*TASK REQUIREMENTS*. Copy every line of the entries that has the string "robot" in it.

*RECORDS*.
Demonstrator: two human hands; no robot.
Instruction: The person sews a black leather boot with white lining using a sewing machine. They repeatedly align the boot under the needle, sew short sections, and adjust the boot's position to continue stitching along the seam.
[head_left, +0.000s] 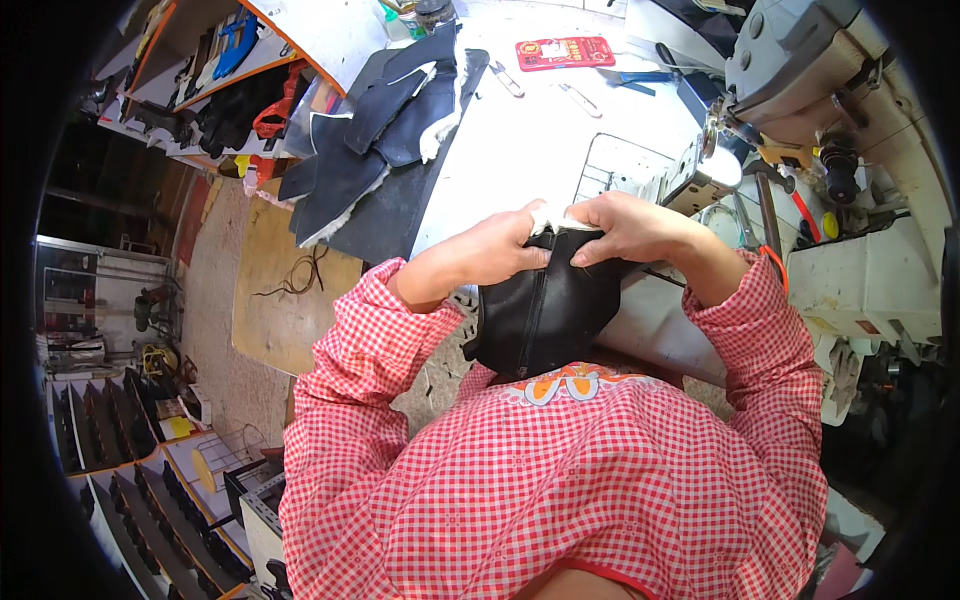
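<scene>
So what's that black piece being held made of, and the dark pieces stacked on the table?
The black piece looks like smooth leather or imitation, with a slight sheen and a white fleecy lining at its top. The dark pieces look matte navy, suede-like, edged with white fleece.

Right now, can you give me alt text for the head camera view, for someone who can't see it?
Seen from above, a person in a red checked shirt holds a black leather piece with a zip in the left hand and right hand at a white worktable. A sewing machine stands to the right, and dark fleece-lined cut pieces are stacked to the left.
</scene>
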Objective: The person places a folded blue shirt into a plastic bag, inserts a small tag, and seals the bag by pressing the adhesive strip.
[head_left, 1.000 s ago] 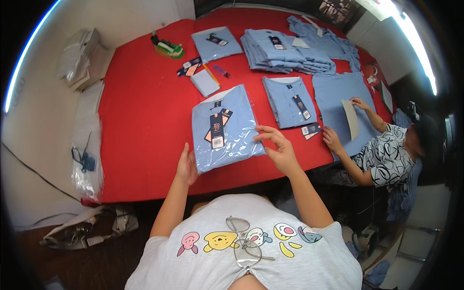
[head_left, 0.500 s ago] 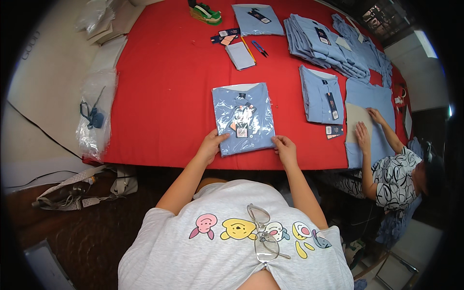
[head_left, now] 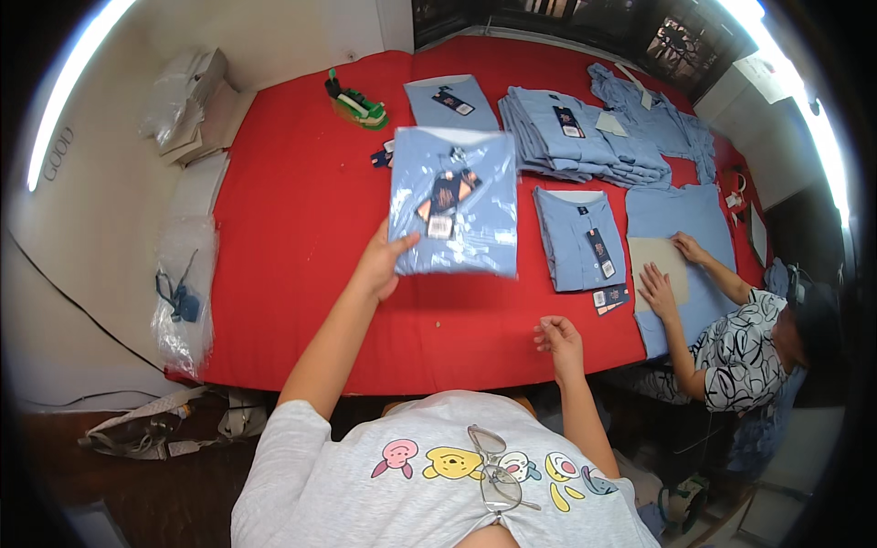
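Note:
My left hand (head_left: pixel 382 265) grips the lower left corner of a folded light-blue shirt in a clear plastic bag (head_left: pixel 457 201) and holds it up above the red table (head_left: pixel 292 210). A dark hang tag shows on the bag's front. My right hand (head_left: pixel 559 336) hovers near the table's front edge with its fingers loosely curled and nothing in it.
A folded blue shirt with a tag (head_left: pixel 581 237) lies to the right, a stack of folded shirts (head_left: pixel 574 135) behind it, another folded shirt (head_left: pixel 450 100) at the back. A co-worker's hands (head_left: pixel 671 269) press cardboard onto a spread shirt. A green tape dispenser (head_left: pixel 358 102) stands far left.
The bagged shirt lay flat near the table's front edge under both hands; now my left hand alone has lifted it away from me, and my right hand has let go.

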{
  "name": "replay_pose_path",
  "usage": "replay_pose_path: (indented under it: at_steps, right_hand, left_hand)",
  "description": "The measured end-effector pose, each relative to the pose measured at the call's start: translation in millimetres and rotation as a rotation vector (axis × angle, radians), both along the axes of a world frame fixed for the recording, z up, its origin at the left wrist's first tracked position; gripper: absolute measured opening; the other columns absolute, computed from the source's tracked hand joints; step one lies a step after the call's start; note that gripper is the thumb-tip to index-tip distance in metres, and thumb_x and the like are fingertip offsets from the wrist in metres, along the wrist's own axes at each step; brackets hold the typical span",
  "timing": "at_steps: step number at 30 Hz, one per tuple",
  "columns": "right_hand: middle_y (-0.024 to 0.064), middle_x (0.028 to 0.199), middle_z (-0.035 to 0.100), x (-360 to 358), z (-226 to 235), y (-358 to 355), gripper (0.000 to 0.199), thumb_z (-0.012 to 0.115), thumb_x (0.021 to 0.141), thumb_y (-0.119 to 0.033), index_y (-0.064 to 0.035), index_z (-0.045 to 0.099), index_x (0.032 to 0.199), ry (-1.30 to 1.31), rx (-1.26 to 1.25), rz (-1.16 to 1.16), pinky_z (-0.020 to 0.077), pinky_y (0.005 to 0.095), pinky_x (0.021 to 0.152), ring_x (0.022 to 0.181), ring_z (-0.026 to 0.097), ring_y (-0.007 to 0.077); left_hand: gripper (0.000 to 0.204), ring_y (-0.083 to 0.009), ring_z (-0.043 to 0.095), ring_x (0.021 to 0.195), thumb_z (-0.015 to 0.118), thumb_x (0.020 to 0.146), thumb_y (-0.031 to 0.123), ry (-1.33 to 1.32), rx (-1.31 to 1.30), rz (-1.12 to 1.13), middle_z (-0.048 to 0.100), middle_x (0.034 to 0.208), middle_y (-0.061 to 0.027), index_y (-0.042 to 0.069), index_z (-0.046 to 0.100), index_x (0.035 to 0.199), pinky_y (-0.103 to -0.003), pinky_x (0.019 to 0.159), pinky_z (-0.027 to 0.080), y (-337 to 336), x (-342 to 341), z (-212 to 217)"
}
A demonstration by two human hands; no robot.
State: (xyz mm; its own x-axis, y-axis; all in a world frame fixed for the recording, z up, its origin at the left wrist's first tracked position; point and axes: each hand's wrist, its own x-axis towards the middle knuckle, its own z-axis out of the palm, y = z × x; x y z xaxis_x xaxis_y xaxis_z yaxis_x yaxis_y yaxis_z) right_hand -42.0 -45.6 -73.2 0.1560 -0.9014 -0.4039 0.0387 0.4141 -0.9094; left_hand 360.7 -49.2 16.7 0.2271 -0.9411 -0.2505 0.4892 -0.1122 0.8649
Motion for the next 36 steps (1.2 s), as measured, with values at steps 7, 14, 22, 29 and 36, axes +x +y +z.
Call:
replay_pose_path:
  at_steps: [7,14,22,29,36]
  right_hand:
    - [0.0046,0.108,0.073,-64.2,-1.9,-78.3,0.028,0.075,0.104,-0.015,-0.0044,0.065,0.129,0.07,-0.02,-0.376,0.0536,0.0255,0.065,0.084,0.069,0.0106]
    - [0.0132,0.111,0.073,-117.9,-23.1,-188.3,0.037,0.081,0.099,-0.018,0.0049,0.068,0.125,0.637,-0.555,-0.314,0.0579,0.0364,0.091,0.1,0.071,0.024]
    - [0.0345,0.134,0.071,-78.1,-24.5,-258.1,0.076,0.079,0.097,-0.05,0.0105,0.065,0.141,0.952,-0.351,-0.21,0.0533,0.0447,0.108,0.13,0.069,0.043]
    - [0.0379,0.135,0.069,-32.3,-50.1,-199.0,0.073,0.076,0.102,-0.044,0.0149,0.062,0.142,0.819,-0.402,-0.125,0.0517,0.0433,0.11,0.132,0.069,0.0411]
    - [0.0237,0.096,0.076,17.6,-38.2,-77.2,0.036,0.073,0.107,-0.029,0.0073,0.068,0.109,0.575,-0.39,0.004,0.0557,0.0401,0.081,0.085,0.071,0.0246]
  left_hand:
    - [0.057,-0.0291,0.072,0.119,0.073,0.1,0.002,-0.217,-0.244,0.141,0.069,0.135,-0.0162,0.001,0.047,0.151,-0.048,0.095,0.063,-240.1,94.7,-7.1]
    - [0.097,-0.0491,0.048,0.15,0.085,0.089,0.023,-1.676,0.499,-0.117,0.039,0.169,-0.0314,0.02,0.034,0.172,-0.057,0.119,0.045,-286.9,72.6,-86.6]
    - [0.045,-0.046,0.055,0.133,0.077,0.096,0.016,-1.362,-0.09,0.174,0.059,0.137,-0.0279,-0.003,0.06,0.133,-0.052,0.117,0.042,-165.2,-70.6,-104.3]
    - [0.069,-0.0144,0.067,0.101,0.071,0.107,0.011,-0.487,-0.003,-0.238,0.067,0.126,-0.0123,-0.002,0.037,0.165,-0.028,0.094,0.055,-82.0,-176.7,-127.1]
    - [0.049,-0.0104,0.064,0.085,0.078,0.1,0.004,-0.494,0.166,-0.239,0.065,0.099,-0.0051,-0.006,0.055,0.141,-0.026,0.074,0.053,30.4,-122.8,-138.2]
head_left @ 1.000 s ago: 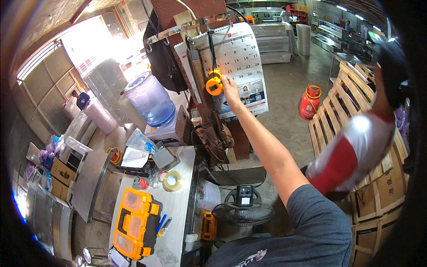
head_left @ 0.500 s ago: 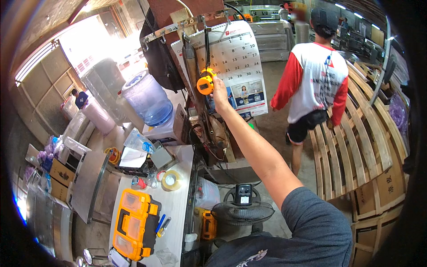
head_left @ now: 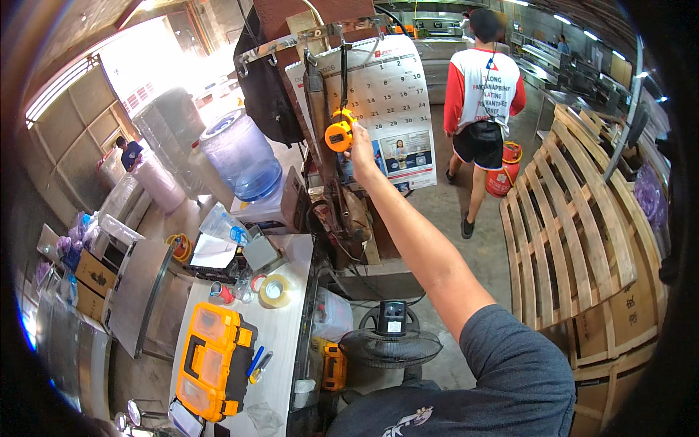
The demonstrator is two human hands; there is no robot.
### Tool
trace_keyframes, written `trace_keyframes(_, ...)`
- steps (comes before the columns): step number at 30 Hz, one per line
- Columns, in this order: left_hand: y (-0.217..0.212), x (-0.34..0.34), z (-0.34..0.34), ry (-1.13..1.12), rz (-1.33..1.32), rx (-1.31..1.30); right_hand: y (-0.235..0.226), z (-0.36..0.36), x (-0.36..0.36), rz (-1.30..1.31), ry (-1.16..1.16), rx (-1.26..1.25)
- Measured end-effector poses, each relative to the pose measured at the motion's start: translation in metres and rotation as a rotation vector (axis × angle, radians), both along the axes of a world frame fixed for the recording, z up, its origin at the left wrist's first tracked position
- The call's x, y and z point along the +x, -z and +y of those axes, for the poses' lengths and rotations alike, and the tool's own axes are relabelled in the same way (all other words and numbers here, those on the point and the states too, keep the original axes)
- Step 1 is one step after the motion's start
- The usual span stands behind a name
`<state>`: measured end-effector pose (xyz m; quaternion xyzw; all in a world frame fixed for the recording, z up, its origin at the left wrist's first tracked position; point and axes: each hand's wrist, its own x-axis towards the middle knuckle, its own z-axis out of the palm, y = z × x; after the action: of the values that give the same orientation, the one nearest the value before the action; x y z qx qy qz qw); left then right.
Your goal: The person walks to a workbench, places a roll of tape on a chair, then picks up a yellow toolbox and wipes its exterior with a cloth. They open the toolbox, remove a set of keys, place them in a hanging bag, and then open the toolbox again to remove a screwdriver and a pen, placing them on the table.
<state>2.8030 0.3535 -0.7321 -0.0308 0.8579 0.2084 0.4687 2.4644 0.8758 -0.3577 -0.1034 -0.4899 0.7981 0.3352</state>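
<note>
My right arm reaches up and forward from the lower right. Its hand [head_left: 360,151] is closed on an orange-yellow tape measure [head_left: 338,136], gripping its right side. A dark strap [head_left: 344,73] runs from the tape measure up to a metal hook rail [head_left: 313,45]. Behind the hand hangs a wall calendar [head_left: 393,98] with a picture in its lower part, partly covered by my fingers. A long, worn brown object [head_left: 315,95] hangs just left of the strap. My left hand is out of sight.
A table at lower left bears an orange toolbox [head_left: 239,364], tape rolls [head_left: 274,290] and a blue pen [head_left: 255,360]. Behind stands a large water bottle [head_left: 244,160]. Below my arm is a black fan [head_left: 389,346]. Wooden pallets [head_left: 561,233] lean right; a co-worker [head_left: 484,91] walks ahead.
The co-worker in the red-sleeved shirt has walked farther away, uncovering a red gas cylinder. My right hand stays on the tape measure; the view has shifted slightly.
</note>
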Motion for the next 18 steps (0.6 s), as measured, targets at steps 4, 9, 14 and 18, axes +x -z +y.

*TASK ANSWER*.
Demonstrator: two human hands; no robot.
A demonstration by two human hands; no robot.
The demonstrator is two human hands; there is no robot.

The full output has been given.